• _EXERCISE AIM_: Search the entries for the word "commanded" and report each line that has it.
[DATA EXTRACT — start]
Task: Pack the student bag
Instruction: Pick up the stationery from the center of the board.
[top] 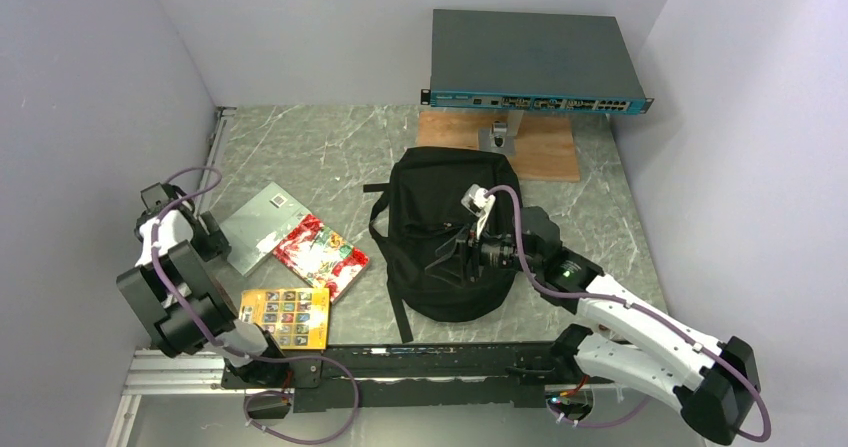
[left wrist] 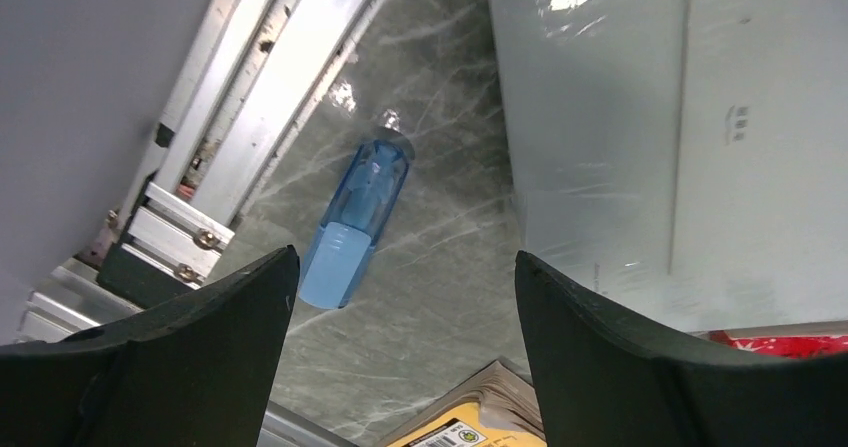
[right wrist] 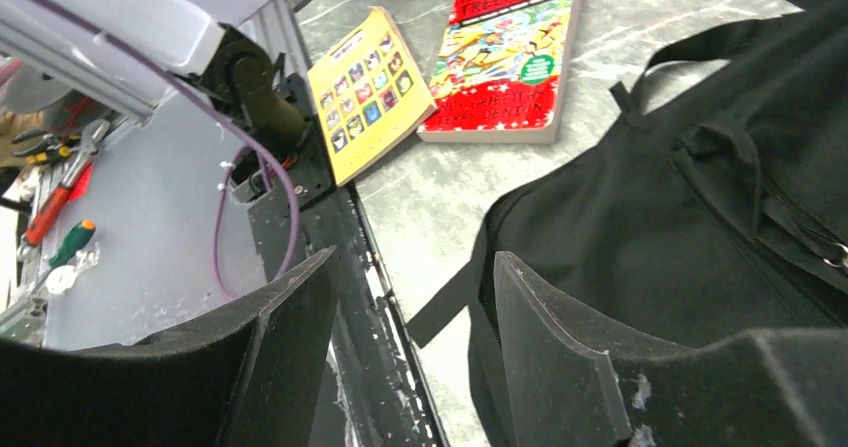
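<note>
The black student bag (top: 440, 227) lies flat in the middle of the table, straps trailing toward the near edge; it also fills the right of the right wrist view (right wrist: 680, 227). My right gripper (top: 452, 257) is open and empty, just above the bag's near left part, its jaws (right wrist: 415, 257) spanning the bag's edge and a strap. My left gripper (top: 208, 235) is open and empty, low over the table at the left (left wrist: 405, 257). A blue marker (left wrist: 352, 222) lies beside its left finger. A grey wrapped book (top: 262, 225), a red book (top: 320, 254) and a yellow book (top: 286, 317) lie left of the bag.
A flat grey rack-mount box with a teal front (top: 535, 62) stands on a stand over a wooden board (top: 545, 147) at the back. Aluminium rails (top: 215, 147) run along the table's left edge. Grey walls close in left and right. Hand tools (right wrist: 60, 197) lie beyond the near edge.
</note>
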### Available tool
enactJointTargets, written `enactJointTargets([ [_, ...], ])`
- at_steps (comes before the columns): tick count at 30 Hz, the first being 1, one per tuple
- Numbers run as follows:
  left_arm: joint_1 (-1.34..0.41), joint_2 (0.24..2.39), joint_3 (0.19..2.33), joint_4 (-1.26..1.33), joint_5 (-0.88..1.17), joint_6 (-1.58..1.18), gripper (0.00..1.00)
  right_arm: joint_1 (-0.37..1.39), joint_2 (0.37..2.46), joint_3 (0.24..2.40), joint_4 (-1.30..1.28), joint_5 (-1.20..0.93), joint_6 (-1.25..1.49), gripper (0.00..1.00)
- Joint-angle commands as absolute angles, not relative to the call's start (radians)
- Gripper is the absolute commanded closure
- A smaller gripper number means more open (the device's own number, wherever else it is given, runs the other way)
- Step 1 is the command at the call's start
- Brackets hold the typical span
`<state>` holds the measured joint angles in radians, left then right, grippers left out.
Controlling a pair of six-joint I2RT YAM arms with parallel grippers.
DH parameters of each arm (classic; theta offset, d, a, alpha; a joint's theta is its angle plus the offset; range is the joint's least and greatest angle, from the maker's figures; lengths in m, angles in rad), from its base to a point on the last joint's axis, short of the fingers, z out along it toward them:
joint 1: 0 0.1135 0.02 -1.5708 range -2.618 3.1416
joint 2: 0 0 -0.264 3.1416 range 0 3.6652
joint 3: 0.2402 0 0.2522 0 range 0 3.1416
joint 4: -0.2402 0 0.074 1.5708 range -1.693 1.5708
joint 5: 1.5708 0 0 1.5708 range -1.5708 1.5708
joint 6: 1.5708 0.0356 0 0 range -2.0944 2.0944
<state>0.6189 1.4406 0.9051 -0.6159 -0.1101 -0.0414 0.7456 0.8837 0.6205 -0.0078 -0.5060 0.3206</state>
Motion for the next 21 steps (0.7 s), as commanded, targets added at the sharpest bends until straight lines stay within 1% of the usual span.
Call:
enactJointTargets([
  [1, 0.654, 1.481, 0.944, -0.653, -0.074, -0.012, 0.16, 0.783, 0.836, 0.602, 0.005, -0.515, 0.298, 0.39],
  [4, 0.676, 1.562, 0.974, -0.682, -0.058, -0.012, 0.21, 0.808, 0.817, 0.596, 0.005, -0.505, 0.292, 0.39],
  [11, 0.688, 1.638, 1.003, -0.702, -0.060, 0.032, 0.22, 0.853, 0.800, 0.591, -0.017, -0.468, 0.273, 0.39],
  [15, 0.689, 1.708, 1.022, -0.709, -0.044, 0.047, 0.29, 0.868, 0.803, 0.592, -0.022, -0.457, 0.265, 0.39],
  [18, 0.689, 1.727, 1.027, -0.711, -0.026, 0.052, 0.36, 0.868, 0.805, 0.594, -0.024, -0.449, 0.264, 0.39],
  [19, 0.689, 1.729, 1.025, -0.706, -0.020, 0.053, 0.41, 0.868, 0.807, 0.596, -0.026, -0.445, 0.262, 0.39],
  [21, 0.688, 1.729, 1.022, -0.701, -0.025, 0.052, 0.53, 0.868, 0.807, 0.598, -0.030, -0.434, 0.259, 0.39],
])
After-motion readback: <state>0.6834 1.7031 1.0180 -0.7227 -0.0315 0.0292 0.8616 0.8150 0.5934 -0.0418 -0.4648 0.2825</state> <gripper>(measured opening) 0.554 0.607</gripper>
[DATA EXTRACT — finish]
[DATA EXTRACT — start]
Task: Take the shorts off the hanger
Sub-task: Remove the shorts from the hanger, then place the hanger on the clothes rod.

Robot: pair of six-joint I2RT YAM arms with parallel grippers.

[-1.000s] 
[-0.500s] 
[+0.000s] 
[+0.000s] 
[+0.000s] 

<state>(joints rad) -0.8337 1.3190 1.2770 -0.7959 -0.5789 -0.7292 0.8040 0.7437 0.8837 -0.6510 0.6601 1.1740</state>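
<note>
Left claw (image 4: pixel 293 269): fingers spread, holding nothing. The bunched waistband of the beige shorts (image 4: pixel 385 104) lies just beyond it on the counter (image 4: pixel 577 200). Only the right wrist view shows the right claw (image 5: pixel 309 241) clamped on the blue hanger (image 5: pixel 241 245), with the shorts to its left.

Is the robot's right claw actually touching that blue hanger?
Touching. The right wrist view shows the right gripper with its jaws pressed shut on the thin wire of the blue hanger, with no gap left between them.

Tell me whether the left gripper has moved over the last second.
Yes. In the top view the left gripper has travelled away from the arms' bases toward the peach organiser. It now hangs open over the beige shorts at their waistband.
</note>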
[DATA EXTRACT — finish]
• _TASK SOLUTION_:
- Gripper is the absolute commanded closure
Motion for the next 21 steps (0.7 s), as commanded, targets added at the sharpest bends until straight lines stay within 1% of the usual span.

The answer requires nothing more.